** EXERCISE GOAL **
Once you reach the line containing "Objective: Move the" in the entries below, write out that line and each one after it down to the line containing "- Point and", exactly and with nothing added.

[Saved entries]
···
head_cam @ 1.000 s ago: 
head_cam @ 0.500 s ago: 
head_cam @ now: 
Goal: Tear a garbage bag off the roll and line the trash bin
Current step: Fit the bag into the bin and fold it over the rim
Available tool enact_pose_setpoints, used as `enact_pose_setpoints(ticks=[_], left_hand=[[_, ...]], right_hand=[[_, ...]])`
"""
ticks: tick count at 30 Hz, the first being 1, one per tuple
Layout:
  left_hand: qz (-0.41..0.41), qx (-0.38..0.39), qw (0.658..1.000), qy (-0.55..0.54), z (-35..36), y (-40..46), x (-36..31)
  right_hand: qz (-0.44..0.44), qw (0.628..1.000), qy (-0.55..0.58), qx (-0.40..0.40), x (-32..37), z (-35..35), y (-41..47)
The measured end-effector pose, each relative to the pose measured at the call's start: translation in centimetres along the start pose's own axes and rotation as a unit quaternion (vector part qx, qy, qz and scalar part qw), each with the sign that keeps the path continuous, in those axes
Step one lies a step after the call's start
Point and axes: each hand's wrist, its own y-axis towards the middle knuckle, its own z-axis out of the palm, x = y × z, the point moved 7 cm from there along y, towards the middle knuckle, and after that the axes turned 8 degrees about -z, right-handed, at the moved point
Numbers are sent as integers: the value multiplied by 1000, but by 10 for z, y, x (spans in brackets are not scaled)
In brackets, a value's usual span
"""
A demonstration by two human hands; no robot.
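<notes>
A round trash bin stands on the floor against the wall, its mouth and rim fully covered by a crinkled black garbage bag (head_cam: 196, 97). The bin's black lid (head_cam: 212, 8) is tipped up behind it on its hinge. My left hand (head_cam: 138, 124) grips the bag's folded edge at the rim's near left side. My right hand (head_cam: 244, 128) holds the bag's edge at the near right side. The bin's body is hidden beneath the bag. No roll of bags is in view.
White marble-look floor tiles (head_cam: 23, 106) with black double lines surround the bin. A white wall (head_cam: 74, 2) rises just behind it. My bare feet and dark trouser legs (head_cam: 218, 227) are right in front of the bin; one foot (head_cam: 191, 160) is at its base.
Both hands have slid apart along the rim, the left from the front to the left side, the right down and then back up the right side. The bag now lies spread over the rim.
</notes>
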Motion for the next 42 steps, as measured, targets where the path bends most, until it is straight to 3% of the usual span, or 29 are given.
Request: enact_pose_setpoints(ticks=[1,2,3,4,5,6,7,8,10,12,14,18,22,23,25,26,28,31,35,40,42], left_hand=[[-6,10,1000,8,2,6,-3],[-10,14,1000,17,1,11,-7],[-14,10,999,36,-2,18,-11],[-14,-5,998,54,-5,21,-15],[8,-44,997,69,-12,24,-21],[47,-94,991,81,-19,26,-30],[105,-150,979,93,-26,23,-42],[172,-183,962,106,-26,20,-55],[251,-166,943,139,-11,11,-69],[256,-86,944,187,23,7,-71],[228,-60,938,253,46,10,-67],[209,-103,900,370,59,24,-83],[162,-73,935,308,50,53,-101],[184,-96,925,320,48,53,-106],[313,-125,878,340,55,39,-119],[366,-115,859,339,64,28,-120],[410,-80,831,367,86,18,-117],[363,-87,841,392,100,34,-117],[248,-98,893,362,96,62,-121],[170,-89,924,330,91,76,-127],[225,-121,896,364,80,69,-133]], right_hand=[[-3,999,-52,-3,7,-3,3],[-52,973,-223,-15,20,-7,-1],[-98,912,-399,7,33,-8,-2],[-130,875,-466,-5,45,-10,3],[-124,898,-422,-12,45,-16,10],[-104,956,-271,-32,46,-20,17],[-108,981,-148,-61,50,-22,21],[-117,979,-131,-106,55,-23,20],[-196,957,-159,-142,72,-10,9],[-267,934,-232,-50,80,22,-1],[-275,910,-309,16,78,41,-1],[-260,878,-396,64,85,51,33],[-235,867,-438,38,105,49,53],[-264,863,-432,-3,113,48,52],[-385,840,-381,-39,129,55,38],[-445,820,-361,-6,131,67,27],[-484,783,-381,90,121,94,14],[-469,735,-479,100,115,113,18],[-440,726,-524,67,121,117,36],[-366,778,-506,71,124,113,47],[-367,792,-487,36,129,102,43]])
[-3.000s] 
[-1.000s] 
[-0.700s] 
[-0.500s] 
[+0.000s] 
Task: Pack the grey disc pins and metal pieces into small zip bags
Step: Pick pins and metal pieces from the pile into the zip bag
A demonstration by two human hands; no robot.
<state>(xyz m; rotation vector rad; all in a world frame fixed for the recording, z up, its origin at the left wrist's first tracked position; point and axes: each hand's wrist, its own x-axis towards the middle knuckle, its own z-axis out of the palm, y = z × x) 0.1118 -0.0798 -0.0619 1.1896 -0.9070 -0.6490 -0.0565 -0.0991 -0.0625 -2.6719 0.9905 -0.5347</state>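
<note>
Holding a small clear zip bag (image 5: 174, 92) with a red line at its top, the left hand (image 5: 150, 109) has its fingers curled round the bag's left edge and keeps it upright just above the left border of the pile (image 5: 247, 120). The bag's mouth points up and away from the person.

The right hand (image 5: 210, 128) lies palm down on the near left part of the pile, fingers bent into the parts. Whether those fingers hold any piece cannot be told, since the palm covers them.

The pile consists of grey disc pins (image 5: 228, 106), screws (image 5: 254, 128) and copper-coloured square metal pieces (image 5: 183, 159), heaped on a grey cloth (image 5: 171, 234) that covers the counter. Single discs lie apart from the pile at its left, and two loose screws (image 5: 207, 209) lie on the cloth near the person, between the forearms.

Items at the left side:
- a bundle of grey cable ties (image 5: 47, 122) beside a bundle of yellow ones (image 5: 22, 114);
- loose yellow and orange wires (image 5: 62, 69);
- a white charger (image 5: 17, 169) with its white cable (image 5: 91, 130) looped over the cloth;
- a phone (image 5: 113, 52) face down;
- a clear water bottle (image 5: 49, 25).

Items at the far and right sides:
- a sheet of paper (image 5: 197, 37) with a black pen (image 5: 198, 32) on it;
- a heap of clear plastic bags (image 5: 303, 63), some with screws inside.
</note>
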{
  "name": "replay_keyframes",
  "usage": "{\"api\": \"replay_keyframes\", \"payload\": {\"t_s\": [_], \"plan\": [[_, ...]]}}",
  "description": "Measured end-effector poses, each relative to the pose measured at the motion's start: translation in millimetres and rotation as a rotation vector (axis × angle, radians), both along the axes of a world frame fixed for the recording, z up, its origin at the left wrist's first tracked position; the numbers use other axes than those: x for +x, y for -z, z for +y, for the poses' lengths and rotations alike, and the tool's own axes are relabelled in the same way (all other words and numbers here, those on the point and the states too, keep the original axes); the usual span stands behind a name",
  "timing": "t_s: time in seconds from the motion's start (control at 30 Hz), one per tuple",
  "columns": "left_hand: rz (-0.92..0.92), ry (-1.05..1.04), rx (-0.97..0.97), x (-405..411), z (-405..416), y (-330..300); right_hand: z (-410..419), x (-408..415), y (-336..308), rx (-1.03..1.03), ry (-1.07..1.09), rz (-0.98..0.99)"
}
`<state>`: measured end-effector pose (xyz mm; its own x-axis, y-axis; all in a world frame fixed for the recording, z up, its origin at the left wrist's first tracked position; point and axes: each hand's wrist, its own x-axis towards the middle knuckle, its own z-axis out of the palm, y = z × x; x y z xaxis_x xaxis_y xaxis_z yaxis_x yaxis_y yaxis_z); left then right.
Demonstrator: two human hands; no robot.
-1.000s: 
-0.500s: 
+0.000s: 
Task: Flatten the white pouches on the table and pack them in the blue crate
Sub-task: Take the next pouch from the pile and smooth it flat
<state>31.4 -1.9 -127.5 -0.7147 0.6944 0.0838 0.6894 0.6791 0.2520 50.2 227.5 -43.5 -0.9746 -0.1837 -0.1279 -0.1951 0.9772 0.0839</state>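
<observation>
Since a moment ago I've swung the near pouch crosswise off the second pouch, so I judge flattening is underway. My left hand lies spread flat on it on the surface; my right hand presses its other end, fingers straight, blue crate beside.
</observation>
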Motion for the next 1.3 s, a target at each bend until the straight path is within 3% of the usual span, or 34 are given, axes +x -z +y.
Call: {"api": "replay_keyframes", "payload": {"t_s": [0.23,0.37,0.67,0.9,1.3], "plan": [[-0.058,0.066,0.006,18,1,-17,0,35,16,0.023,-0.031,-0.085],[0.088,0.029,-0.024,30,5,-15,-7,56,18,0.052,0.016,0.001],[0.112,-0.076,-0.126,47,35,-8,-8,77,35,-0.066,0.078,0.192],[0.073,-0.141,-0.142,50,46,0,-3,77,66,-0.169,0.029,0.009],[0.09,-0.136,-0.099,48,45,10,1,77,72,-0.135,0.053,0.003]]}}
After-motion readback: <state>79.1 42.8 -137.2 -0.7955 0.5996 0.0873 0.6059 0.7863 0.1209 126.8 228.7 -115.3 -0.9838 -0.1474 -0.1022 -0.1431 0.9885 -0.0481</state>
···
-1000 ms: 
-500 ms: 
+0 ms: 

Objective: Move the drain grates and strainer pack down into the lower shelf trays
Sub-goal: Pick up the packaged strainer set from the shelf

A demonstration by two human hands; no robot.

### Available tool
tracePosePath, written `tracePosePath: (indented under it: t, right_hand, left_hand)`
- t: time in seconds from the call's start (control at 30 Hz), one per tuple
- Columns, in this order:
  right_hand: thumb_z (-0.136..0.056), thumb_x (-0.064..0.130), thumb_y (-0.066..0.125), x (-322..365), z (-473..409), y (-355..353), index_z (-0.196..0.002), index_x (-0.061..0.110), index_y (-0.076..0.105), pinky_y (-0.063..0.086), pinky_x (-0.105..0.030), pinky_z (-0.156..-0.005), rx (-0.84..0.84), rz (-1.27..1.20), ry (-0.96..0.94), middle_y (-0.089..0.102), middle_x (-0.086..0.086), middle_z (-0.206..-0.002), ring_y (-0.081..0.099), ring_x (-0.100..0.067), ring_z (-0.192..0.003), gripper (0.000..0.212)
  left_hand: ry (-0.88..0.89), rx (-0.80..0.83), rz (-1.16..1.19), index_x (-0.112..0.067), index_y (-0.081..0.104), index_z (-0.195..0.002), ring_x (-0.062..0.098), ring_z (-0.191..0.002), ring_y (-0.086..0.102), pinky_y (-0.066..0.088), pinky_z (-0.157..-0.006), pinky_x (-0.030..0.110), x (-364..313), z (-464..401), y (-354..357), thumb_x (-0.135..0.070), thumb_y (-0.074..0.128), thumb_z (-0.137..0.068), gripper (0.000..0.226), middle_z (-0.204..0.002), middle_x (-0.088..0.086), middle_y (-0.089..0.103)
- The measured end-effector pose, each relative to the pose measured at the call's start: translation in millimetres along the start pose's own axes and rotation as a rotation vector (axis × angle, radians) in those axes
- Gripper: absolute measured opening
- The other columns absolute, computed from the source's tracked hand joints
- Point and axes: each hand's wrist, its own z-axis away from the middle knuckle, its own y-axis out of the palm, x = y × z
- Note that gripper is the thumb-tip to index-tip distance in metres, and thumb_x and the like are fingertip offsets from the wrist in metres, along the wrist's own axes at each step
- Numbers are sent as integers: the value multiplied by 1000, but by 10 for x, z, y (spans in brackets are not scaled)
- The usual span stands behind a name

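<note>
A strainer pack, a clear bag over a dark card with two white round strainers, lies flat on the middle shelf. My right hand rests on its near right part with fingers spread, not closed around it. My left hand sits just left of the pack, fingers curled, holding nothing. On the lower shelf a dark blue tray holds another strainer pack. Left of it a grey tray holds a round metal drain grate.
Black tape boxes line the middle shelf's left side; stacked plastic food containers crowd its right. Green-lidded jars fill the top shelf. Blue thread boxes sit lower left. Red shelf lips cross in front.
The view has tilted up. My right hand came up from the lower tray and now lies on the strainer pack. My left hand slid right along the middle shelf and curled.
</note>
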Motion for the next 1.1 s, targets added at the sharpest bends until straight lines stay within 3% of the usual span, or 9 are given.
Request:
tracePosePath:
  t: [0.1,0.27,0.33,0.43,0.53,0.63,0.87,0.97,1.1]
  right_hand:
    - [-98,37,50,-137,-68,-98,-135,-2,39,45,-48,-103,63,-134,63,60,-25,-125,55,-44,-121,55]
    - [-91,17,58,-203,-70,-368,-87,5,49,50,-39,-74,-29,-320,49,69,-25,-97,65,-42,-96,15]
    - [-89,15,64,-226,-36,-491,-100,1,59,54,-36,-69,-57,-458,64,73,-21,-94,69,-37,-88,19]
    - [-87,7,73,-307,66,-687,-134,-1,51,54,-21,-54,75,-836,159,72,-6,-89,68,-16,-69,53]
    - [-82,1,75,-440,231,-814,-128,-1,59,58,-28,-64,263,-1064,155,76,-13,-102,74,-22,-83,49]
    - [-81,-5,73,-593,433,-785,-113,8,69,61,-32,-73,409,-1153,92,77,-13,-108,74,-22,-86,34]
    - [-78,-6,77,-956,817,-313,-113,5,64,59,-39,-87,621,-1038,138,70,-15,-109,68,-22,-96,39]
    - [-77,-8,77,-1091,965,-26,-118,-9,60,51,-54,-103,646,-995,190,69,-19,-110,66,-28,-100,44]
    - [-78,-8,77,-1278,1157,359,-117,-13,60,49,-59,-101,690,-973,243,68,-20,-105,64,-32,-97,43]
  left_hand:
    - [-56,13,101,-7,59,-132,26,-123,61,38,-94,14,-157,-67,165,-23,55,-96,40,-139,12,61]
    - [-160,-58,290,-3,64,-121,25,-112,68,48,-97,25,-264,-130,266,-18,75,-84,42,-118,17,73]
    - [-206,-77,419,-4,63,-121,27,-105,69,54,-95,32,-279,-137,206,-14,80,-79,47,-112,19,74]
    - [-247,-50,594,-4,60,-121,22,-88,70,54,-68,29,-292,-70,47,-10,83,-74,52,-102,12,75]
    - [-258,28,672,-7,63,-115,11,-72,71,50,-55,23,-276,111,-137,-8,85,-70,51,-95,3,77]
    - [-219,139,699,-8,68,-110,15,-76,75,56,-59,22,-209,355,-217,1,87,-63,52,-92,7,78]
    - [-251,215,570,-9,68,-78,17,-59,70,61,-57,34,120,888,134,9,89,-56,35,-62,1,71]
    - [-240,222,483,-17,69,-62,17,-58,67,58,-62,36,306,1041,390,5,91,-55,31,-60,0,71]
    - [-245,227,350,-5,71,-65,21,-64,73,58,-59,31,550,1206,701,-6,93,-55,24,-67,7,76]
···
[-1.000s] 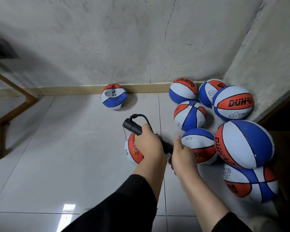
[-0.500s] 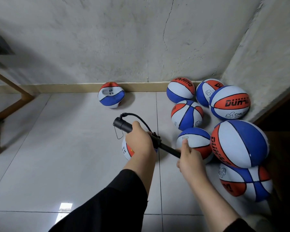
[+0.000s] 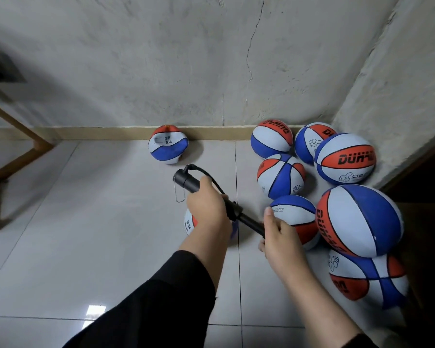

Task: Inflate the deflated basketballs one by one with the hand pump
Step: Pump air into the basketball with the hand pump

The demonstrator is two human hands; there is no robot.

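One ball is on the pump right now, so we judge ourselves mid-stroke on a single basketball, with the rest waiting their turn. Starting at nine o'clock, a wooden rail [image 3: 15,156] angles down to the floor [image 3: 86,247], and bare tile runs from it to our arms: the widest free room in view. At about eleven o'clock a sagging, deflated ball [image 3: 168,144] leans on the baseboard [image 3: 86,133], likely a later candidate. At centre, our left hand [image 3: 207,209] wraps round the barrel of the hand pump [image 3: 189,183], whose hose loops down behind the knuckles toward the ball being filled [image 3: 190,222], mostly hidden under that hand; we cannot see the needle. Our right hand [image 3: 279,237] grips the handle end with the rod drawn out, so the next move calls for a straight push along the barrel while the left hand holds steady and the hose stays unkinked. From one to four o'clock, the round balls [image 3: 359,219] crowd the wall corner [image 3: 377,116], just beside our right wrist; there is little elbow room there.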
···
** WRITTEN SOLUTION **
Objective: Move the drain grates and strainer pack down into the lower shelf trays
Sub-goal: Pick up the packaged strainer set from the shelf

A demonstration by two human hands; no robot.

### Available tool
tracePosePath, written `tracePosePath: (indented under it: t, right_hand, left_hand)`
- t: time in seconds from the call's start (control at 30 Hz), one per tuple
- Columns, in this order:
  right_hand: thumb_z (-0.136..0.056), thumb_x (-0.064..0.130), thumb_y (-0.066..0.125), x (-322..365), z (-473..409), y (-355..353), index_z (-0.196..0.002), index_x (-0.061..0.110), index_y (-0.076..0.105), pinky_y (-0.063..0.086), pinky_x (-0.105..0.030), pinky_z (-0.156..-0.005), rx (-0.84..0.84), rz (-1.27..1.20), ry (-0.96..0.94), middle_y (-0.089..0.102), middle_x (-0.086..0.086), middle_z (-0.206..-0.002), ring_y (-0.081..0.099), ring_x (-0.100..0.067), ring_z (-0.192..0.003), gripper (0.000..0.212)
  left_hand: ry (-0.88..0.89), rx (-0.80..0.83), rz (-1.16..1.19), index_x (-0.112..0.067), index_y (-0.081..0.104), index_z (-0.195..0.002), ring_x (-0.062..0.098), ring_z (-0.191..0.002), ring_y (-0.086..0.102), pinky_y (-0.066..0.088), pinky_z (-0.157..-0.006), pinky_x (-0.030..0.110), x (-364..313), z (-464..401), y (-354..357), thumb_x (-0.135..0.070), thumb_y (-0.074..0.128), thumb_z (-0.137..0.068), gripper (0.000..0.226), middle_z (-0.204..0.002), middle_x (-0.088..0.086), middle_y (-0.089..0.103)
- The measured end-effector pose, each relative to the pose measured at the call's start: translation in millimetres along the start pose's own axes and rotation as a rotation vector (axis × angle, radians) in those axes
- Gripper: absolute measured opening
- The other columns absolute, computed from the source's tracked hand joints
- Point and axes: each hand's wrist, its own z-axis away from the middle knuckle, its own y-axis out of the palm, x = y × z

No more output will be produced.